The predictive accuracy of our models was possible because we detected differential interactions between equally related but distinct classes of kin using the SIG method. This enabled finer segregation of kinship classes than can be achieved by existing methods.

This finding has clear implications for the management of social species. Our analysis suggests the considerable scope for improving the success of managed breeding programs by moving individuals into optimally or near-optimally structured social groups, which can be achieved within the constraints of existing enclosures. For instance, the observation of reduced reproduction in the presence of siblings is supported by data on incest avoidance in wild meerkat populations ⁹ , and suggests a simple kinship-based mechanism for increasing reproductive success.

We developed this approach in the meerkat, a species of considerable scientific importance, but limited economic value. However, in principle the SIG approach is applicable to managed populations of any species of endangered or agricultural species exhibiting social behavior.

Most agricultural animals were domesticated to take advantage of their social herding behaviors ¹⁷ , suggesting that there may be scope to improve their management through optimization of social or family structure. Some plant species display kin- and density-specific effects on survival, growth and productivity ^{18– 20} , suggesting these traits might also be improved through optimization of kin structures in plants.

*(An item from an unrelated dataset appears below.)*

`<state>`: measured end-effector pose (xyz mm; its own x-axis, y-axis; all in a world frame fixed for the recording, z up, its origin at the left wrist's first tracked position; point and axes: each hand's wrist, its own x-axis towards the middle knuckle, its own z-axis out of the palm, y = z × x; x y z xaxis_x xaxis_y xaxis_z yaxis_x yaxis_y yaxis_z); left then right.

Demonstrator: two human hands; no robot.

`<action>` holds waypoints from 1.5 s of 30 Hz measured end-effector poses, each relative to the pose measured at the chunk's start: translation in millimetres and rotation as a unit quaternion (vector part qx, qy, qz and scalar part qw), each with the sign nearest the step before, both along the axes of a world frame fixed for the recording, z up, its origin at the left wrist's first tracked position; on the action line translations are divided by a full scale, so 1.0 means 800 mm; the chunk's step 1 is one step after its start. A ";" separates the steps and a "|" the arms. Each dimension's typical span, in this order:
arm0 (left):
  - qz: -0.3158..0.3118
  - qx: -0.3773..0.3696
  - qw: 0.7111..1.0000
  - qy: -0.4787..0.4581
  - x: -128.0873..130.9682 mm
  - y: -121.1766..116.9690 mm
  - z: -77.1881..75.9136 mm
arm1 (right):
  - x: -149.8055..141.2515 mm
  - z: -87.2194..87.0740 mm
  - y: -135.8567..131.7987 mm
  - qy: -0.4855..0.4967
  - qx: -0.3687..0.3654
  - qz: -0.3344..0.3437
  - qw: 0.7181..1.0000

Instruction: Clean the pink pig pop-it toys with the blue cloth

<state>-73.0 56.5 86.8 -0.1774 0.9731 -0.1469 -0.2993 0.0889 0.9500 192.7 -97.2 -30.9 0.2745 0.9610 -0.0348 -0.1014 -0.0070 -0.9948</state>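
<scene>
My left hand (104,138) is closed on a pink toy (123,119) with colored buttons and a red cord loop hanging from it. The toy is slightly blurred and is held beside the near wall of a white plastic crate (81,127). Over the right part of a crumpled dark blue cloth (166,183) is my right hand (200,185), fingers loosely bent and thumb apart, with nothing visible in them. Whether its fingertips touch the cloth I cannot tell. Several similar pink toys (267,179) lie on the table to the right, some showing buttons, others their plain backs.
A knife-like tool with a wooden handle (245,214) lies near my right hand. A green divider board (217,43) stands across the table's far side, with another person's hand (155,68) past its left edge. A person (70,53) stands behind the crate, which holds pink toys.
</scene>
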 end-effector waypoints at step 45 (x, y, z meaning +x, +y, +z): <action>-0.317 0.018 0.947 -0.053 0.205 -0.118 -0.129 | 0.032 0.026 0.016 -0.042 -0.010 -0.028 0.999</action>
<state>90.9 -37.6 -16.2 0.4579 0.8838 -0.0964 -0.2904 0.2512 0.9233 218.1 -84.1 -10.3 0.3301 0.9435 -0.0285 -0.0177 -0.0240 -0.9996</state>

Kin-kin interactions within important agricultural species are often documented by large pedigrees from which high-degree kinship networks can be derived. We have focused here on reproductive success as an outcome, but this approach could be used to assess and modify the effect of social behavior on any trait from existing pedigree data, including agriculturally important traits such as growth rate and yield.

F1000Research: Dataset 1: De-identified meerkat data and code, 10.5256/f1000research.8713.d121675 ³⁰

Due to concerns over animal-rights based opposition to managing social and endangered species, locations and names have been de-identified. Identified data is available on request from the Zoo and Aquarium Association Australasia or the American Zoo and Aquarium Association.